** ASSIGNMENT **
Collect all lines below with the string "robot".

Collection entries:
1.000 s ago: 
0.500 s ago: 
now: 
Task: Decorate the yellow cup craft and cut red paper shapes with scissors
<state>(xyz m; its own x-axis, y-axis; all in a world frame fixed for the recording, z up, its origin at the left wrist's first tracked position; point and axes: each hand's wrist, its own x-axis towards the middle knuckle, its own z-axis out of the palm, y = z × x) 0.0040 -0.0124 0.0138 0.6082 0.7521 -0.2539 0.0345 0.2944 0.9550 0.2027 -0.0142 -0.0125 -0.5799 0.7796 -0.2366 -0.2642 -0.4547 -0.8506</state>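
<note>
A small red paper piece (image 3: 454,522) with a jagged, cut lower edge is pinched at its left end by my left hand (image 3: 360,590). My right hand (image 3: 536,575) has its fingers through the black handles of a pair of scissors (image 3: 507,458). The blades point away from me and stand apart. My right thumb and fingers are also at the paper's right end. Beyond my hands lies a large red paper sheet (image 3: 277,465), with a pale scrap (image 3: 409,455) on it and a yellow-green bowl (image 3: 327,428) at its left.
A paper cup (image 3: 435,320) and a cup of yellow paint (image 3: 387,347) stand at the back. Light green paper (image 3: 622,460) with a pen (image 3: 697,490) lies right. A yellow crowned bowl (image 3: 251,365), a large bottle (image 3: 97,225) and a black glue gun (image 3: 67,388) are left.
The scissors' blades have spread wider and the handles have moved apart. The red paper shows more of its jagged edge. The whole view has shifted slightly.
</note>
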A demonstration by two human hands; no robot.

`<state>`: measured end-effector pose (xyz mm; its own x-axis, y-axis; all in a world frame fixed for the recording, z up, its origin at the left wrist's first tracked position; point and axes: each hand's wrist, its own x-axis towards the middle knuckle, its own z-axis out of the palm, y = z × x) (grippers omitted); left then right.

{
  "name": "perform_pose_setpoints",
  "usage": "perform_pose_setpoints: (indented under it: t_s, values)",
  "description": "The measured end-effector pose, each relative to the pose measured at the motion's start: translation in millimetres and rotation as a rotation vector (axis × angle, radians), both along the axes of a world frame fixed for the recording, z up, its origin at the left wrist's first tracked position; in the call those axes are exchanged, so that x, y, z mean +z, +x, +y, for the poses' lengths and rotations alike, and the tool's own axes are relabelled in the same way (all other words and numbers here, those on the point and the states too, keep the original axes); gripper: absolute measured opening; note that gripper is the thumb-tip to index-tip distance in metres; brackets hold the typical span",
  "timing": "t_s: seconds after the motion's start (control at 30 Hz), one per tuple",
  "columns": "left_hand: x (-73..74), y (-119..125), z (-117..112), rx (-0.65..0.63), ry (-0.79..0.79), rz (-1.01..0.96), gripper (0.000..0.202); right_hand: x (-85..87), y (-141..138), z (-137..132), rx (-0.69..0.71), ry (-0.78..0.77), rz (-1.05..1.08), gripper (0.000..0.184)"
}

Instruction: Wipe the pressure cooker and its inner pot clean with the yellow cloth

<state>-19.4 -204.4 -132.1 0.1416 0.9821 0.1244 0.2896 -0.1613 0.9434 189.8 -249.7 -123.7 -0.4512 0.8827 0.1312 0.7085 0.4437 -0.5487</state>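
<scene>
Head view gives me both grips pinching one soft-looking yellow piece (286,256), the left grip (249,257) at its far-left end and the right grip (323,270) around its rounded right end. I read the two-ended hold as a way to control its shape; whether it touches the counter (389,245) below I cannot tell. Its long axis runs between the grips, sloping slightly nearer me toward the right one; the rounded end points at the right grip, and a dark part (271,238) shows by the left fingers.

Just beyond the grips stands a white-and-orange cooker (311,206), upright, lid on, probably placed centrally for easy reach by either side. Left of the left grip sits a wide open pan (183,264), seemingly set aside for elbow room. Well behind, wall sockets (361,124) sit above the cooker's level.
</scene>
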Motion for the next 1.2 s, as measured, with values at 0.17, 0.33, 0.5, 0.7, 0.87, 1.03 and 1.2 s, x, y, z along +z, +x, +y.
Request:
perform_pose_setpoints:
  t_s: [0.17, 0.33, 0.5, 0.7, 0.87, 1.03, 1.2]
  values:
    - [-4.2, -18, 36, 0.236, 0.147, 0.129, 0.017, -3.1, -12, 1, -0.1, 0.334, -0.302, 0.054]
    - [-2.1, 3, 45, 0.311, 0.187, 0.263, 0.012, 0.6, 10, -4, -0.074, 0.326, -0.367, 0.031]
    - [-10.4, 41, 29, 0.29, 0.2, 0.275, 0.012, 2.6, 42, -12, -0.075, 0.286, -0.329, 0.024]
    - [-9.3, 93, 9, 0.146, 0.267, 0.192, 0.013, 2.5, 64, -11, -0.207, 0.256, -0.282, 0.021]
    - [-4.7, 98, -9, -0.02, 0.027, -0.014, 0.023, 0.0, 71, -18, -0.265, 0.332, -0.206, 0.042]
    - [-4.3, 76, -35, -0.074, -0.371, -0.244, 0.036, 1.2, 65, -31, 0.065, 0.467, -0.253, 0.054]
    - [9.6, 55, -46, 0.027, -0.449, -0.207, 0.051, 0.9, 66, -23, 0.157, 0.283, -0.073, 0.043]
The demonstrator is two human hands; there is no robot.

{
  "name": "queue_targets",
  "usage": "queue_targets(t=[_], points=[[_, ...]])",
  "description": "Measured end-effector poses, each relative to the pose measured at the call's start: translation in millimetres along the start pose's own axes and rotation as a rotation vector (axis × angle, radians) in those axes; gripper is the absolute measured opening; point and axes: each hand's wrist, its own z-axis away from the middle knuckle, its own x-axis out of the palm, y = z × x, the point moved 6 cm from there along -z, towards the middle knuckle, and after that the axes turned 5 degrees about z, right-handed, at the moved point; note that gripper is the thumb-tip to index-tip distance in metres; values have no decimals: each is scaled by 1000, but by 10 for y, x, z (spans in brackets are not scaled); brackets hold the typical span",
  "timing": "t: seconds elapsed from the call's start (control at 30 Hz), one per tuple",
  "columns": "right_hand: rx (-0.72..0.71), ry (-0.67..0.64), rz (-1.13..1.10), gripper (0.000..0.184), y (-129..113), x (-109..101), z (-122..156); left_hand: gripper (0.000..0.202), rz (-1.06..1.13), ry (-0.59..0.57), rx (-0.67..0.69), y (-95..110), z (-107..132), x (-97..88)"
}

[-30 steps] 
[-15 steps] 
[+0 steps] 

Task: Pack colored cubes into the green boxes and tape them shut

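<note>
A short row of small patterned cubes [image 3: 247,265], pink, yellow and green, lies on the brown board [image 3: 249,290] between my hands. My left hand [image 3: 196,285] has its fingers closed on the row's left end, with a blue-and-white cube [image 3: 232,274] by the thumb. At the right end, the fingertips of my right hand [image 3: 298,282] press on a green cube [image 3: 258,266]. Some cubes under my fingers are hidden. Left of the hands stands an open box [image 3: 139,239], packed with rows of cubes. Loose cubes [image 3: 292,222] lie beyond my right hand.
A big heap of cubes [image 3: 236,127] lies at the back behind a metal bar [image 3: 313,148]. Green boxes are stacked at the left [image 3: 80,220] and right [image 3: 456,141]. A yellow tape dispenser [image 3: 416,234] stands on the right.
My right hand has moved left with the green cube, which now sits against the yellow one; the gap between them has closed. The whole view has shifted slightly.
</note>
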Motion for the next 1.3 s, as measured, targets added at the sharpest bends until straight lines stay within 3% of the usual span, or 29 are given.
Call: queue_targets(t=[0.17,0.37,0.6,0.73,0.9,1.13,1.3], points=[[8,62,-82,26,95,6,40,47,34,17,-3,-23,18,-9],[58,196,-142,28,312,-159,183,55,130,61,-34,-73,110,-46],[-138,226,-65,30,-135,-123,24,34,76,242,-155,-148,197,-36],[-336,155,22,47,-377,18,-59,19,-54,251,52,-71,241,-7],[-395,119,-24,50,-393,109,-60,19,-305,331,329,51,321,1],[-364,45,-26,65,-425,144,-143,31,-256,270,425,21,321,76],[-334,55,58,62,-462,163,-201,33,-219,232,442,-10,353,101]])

** SOLVED PROBLEM **
A demonstration by two human hands; no robot.
The demonstrator is two human hands; there is no robot.

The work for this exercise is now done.